Felietonista dziennika „Star” Asohan Aryaduray zarzucił Chanowi wykorzystywanie niedoświadczonych osób. Jego zdaniem przedsiębiorca podjął „ogromny wysiłek by znormalizować ten wątpliwy biznes, mający za zadanie nakłaniać starszych mężczyzn do płacenia za towarzystwo młodszych kobiet”. „Każda relacja, nawet czysto transakcyjna, w której istnieje drastyczna nierównowaga władzy nieuchronnie łączy się z wyzyskiem” – podkreślił, przekonując, że platformy randkowe do poszukiwania sponsorów nie mają nic wspólnego z upodmiotowieniem kobiet, a stwarzają warunki do ich wykorzystywania.
W sieci zaczęły się pojawiać również posty i memy wyśmiewające decyzję malezyjskiego regulatora. Duża liczba użytkowników Twittera zwróciła uwagę, że podczas gdy platforma umożliwiająca poznawanie się przez dorosłe osoby została zablokowana w ciągu trzech dni, Malezja od lat nie jest w stanie rozwiązać problemu ciągle zdarzających się małżeństw dzieci.
Darren Chan ani jego firma dotąd publicznie nie skomentowali decyzji władz o zdelegalizowaniu aplikacji.

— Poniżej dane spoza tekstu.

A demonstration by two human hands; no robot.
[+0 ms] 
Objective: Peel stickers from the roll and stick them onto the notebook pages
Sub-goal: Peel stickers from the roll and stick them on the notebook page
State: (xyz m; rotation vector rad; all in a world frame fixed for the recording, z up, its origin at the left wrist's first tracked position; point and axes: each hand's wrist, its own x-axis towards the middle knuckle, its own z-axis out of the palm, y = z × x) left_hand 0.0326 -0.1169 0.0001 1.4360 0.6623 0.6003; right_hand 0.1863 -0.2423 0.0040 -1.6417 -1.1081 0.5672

Użytkowniczki i użytkownicy otrzymali jednak wiadomość z instrukcją obejścia blokady.
Kontrowersyjna platforma randkowa nie po raz pierwszy stała się obiektem krytyki. Pod koniec 2019 roku urzędnicy ratusza w Kuala Lumpur nakazali usunięcie z ulic jej bilbordów, uznając je za „sprośne”.